What you need to do:
Identify every line in the records below that contains the word "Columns", and reproduce each one.

Input for this task:
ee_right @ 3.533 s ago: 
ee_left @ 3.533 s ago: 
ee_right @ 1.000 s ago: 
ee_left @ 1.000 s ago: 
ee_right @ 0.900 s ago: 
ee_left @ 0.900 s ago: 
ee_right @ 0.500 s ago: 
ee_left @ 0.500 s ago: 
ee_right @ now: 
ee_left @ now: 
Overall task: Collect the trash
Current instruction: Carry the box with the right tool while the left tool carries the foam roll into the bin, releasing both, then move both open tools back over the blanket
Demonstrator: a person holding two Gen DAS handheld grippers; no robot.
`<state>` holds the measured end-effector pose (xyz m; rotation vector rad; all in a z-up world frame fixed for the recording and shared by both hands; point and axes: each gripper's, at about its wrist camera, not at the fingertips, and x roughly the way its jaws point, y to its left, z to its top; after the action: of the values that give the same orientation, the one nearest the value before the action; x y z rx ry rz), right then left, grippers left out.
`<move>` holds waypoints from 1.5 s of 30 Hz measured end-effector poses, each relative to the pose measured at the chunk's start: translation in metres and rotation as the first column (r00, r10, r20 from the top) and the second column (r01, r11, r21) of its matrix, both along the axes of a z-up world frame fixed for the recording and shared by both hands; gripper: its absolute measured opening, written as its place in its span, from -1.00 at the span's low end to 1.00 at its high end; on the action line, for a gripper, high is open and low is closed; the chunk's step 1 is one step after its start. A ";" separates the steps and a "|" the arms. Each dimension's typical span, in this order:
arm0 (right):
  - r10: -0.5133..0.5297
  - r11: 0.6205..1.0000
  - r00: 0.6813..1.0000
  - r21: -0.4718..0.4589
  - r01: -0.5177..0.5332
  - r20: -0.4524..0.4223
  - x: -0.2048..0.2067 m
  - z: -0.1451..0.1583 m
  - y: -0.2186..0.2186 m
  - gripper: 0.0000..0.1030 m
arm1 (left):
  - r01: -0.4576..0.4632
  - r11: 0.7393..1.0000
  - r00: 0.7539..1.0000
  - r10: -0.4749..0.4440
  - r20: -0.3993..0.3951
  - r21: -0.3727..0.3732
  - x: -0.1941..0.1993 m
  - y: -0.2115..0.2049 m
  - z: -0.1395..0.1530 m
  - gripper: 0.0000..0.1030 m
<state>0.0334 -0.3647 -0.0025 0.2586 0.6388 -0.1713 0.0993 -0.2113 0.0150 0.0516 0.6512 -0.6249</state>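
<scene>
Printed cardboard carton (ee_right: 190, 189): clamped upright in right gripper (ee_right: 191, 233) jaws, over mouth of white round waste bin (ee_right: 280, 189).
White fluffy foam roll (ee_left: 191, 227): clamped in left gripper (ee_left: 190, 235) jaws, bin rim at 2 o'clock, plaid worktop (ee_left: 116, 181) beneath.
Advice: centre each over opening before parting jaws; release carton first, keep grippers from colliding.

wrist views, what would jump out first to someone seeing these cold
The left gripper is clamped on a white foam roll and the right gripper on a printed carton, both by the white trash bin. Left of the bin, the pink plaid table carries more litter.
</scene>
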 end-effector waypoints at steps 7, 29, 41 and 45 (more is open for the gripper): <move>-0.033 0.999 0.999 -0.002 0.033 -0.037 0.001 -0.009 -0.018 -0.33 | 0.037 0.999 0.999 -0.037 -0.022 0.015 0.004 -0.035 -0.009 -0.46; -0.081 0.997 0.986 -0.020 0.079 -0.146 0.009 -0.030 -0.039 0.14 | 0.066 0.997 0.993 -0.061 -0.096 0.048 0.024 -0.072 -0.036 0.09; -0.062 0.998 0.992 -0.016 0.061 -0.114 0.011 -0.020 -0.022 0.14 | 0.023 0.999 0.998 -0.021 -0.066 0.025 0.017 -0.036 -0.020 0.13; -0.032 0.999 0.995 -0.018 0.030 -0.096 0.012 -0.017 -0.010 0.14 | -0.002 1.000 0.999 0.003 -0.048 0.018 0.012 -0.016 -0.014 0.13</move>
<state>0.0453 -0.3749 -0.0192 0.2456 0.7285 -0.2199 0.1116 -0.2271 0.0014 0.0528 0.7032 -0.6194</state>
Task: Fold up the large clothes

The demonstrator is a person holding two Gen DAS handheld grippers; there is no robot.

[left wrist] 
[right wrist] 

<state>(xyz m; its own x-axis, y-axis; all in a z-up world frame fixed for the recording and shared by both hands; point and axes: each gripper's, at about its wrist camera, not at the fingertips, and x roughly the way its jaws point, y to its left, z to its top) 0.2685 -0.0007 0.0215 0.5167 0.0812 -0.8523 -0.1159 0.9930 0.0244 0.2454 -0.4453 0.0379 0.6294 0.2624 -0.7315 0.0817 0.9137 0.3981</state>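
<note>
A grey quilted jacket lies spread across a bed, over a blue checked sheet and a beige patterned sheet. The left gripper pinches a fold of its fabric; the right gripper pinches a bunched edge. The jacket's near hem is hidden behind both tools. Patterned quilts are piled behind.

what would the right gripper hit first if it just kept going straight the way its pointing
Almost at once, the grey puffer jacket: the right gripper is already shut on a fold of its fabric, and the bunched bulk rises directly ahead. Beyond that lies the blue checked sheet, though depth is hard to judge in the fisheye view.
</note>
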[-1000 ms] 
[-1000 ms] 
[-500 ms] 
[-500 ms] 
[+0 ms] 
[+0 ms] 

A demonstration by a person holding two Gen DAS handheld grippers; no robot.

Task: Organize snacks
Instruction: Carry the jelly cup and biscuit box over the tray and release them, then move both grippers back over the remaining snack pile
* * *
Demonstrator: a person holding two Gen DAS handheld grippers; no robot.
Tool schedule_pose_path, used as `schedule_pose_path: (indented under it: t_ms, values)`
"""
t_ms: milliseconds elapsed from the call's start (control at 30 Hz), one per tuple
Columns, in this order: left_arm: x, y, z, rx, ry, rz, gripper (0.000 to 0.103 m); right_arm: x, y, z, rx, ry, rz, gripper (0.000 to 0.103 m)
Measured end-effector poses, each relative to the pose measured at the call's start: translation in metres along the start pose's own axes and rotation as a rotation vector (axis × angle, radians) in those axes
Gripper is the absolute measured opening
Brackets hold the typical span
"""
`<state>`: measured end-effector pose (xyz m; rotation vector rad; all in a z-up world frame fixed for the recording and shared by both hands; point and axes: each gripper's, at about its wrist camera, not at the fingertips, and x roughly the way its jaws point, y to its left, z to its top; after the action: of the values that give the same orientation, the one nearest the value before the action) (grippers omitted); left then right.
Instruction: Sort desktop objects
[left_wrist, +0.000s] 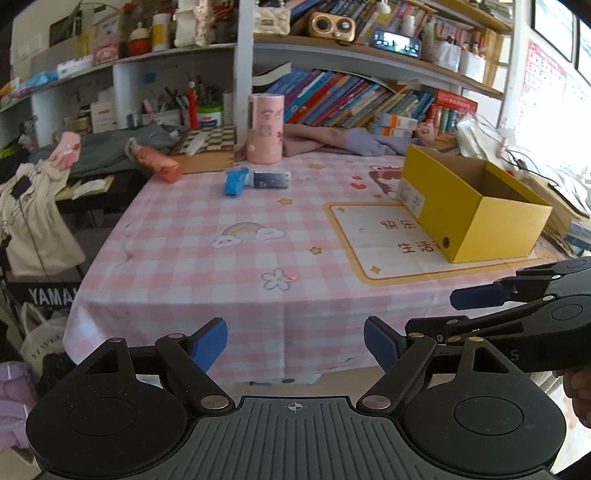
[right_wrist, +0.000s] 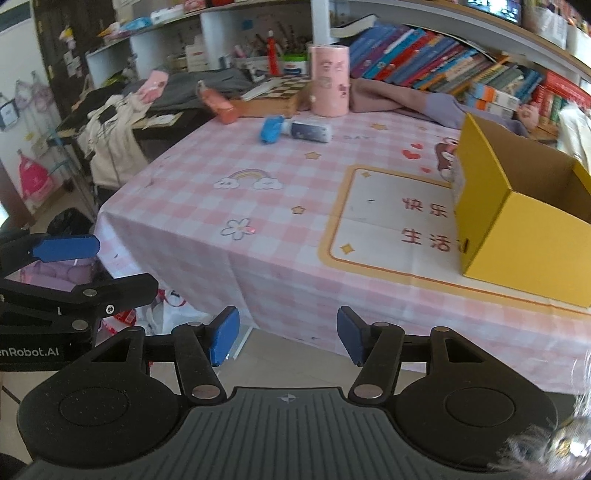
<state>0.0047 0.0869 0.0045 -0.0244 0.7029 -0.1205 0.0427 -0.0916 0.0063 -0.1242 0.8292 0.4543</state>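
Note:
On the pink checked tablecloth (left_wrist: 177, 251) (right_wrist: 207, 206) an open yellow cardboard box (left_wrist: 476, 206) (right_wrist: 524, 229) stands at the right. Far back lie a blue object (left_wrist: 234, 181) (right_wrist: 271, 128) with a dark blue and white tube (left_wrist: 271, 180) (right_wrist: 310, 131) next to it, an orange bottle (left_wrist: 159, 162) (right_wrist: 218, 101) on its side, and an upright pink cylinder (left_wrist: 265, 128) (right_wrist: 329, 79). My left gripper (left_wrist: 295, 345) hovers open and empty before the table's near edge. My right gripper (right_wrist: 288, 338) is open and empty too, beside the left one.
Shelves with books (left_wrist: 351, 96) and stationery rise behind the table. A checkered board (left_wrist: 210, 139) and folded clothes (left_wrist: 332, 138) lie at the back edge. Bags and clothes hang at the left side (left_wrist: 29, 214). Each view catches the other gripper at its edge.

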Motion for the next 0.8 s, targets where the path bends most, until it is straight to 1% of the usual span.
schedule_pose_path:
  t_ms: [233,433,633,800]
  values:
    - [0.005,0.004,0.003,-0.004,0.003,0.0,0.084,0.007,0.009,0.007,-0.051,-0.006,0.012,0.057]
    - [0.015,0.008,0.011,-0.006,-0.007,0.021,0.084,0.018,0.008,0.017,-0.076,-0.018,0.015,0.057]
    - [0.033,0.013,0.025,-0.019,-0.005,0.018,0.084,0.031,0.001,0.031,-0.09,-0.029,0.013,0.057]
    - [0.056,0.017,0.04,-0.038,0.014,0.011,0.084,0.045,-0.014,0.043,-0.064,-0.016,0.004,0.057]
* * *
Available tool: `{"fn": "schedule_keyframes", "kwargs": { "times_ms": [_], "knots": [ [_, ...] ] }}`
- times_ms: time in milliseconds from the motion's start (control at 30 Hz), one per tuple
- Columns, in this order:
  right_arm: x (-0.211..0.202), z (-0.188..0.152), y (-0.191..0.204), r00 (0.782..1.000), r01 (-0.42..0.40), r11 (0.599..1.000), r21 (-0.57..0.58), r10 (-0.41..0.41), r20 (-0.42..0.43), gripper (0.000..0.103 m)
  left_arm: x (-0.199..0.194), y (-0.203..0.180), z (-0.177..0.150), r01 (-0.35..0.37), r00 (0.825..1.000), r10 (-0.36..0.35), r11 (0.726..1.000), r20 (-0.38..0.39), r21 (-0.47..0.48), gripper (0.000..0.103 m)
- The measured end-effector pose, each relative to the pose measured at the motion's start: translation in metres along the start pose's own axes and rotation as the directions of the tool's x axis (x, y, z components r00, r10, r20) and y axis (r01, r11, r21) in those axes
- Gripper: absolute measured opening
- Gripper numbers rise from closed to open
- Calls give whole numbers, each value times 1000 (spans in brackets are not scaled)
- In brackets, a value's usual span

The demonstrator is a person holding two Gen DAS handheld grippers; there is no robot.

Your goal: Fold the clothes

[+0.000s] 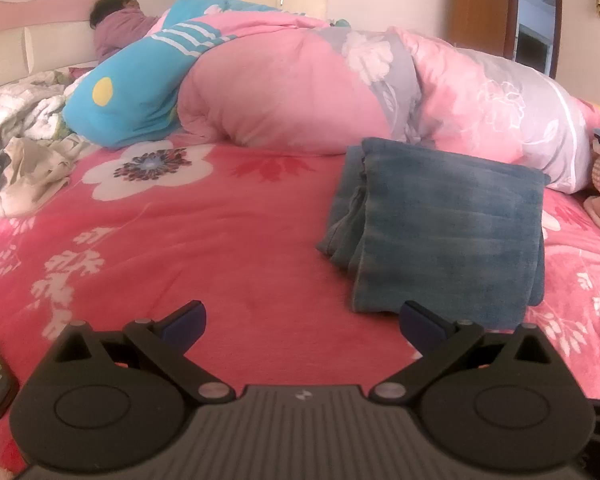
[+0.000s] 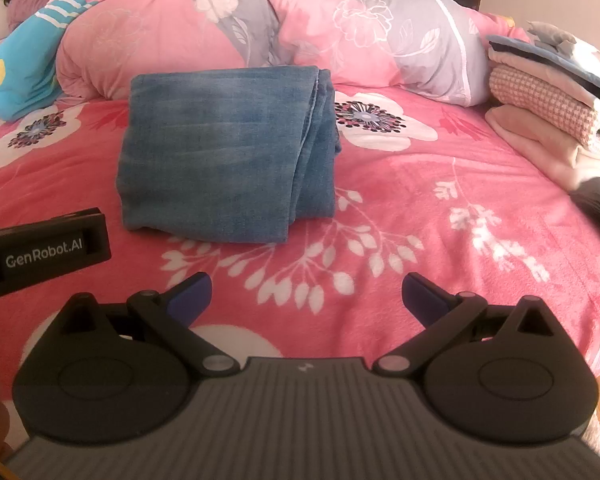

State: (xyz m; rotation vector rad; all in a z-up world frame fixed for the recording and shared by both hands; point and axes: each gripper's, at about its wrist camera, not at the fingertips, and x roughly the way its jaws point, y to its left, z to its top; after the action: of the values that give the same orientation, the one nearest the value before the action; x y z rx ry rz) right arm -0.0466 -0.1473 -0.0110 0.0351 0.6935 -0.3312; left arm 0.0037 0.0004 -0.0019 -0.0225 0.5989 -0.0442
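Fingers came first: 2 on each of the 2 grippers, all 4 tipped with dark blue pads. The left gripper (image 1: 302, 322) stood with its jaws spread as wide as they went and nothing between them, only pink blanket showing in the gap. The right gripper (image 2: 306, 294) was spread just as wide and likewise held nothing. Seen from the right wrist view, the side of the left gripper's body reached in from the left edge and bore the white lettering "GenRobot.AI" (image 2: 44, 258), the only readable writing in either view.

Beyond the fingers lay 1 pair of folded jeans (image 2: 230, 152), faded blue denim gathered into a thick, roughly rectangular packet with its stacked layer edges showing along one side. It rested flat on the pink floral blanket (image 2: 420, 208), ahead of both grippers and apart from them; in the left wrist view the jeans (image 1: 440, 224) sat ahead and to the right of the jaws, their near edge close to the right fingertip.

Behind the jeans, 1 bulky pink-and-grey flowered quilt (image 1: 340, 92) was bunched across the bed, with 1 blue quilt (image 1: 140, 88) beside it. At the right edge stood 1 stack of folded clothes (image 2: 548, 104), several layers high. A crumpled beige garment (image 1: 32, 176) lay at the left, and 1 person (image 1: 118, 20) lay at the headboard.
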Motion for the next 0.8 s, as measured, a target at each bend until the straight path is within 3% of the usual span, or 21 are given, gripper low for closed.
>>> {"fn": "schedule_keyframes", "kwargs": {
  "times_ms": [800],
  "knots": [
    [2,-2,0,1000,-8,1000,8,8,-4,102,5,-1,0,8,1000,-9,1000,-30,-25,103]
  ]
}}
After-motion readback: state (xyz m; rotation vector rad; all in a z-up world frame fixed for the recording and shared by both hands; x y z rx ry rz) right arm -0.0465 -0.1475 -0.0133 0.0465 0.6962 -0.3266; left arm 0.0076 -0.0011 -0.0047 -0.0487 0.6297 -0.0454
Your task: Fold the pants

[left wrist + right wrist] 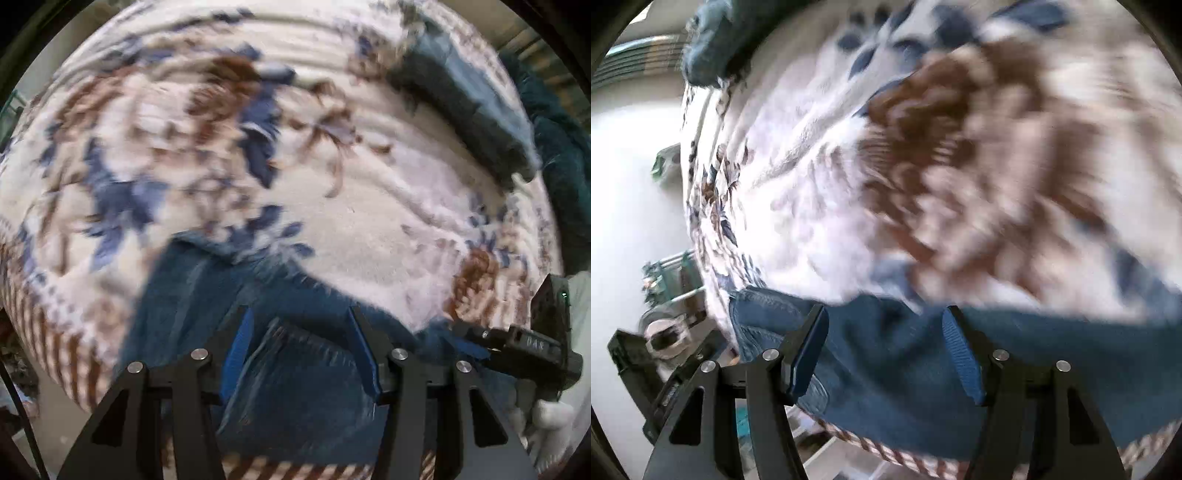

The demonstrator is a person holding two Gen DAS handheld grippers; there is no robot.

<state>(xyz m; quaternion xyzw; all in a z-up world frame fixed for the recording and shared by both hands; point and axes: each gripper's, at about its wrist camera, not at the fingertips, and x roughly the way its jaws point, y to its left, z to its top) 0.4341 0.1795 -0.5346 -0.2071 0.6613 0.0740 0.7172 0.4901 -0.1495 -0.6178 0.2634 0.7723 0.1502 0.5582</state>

Completed task:
Columns, in this order: left_arm: x, y, z, rx, ry, rz, gripper (0.000 to 0.103 m); right_arm: x, y, z, rx, ry, rz, gripper (0.000 to 0.103 m)
- Columns, in this order:

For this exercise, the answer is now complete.